Return the data below unaltered, but strip out the pictures.

■ **Source material**:
■ ■ ■ ■ ■

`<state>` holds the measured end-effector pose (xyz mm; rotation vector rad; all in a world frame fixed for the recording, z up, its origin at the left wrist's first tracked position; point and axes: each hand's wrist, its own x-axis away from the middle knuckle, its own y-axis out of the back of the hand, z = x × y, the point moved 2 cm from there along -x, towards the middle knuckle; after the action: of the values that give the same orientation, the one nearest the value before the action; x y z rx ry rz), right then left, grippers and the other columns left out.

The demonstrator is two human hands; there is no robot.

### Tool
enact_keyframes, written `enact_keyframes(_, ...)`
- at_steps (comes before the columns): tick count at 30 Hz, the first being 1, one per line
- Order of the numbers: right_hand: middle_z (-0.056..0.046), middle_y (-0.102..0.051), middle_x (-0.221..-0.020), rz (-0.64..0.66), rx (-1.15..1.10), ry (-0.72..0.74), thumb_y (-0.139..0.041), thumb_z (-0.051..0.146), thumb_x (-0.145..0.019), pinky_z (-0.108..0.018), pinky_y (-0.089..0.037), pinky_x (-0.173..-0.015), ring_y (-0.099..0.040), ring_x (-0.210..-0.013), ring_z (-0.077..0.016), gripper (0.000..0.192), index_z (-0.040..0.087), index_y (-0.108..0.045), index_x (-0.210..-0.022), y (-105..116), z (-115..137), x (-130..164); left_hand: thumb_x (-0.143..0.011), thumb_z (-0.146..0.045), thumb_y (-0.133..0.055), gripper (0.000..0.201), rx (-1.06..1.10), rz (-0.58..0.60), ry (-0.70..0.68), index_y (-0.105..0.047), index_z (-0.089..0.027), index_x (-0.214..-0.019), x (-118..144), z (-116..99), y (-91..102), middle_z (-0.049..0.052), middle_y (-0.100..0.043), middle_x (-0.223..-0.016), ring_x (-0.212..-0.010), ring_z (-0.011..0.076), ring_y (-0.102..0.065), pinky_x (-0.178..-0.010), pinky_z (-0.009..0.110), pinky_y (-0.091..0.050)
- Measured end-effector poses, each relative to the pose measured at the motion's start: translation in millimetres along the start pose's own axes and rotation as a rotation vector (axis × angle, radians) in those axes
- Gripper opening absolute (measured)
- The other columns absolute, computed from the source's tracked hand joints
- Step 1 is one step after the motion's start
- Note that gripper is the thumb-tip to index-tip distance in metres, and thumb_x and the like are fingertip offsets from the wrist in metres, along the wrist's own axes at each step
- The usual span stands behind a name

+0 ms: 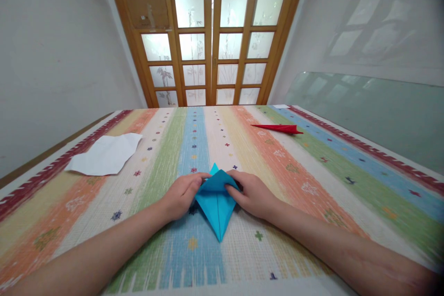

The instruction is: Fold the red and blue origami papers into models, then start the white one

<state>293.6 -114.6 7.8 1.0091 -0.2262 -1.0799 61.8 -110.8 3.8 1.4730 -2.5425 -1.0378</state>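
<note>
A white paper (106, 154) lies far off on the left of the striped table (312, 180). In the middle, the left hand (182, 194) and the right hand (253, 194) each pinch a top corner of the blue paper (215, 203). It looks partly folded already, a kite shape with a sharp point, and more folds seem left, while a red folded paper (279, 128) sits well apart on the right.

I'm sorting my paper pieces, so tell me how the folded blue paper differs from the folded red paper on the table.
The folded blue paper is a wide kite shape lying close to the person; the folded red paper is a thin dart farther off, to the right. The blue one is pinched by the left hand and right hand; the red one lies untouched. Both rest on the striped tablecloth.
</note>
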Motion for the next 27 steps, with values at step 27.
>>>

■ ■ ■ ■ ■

■ **Expected output**:
`<state>` holds the measured end-effector pose (xyz mm; rotation vector rad; all in a world frame fixed for the recording, z up, its origin at the left wrist's first tracked position; point and axes: each hand's wrist, its own x-axis away from the middle knuckle, its own y-axis out of the back of the hand, z = x × y, the point moved 2 cm from there along -x, towards the middle knuckle; after the action: of the values that give the same orientation, the one nearest the value before the action; x y z rx ry rz), right then left, grippers and the other columns left out.

The demonstrator is two human hands; there is no robot.

### Tool
enact_keyframes, written `enact_keyframes(_, ...)`
- at_steps (comes before the columns): tick count at 30 Hz, the first being 1, one per line
- Order of the numbers: right_hand: middle_z (-0.056..0.046), middle_y (-0.102..0.051), middle_x (-0.221..-0.020), rz (-0.64..0.66), rx (-1.15..1.10), ry (-0.72..0.74), thumb_y (-0.139..0.041), thumb_z (-0.051..0.146), thumb_x (-0.145..0.019), pinky_z (-0.108..0.018), pinky_y (-0.089..0.037), pinky_x (-0.173..-0.015), ring_y (-0.099..0.040), ring_x (-0.210..-0.013), ring_z (-0.077..0.016), gripper (0.000..0.192), index_z (-0.040..0.087), index_y (-0.108..0.045), index_x (-0.210..-0.022), y (-105..116), z (-115..137), x (-130..164); left_hand: thumb_x (-0.143..0.011), thumb_z (-0.146..0.045), thumb_y (-0.133..0.055), gripper (0.000..0.201), rx (-1.06..1.10), rz (-0.58..0.60), ry (-0.70..0.68), index_y (-0.105..0.047), index_z (-0.089..0.027), index_x (-0.214..-0.019), x (-118..144), z (-116..99), y (-91..102), middle_z (-0.049..0.052), middle_y (-0.100..0.043), middle_x (-0.223..-0.016), ring_x (-0.212..-0.010), ring_z (-0.011..0.076), ring_y (-0.102..0.065), pinky_x (-0.178..-0.010), pinky_z (-0.009..0.110), pinky_y (-0.091..0.050)
- Measured end-effector poses, each relative to the pose measured at the motion's start: translation in millimetres along the start pose's own axes and rotation as a rotation vector (axis × angle, radians) in those axes
- Gripper opening absolute (measured)
- The other columns absolute, computed from the source's tracked hand joints
- Step 1 is one step after the motion's start
- Note that gripper is the thumb-tip to index-tip distance in metres, and thumb_x and the like are fingertip offsets from the wrist in metres, along the wrist's own axes at each step
- The usual span stands behind a name

+0 ms: 

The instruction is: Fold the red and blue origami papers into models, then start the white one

<state>293.6 -114.6 7.8 1.0091 -0.2262 -1.0799 61.8 -110.8 3.8 1.4730 -2.5425 -1.0378</state>
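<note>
A white paper (106, 154) lies far off on the left of the striped table (312, 180). In the middle, the left hand (182, 194) and the right hand (253, 194) each pinch a top corner of the blue paper (215, 203). It looks partly folded already, a kite shape with a sharp point, and more folds seem left, while a red folded paper (279, 128) sits well apart on the right.

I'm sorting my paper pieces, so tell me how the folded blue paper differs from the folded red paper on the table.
The folded blue paper is a wide kite shape lying close to the person; the folded red paper is a thin dart farther off, to the right. The blue one is pinched by the left hand and right hand; the red one lies untouched. Both rest on the striped tablecloth.
</note>
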Motion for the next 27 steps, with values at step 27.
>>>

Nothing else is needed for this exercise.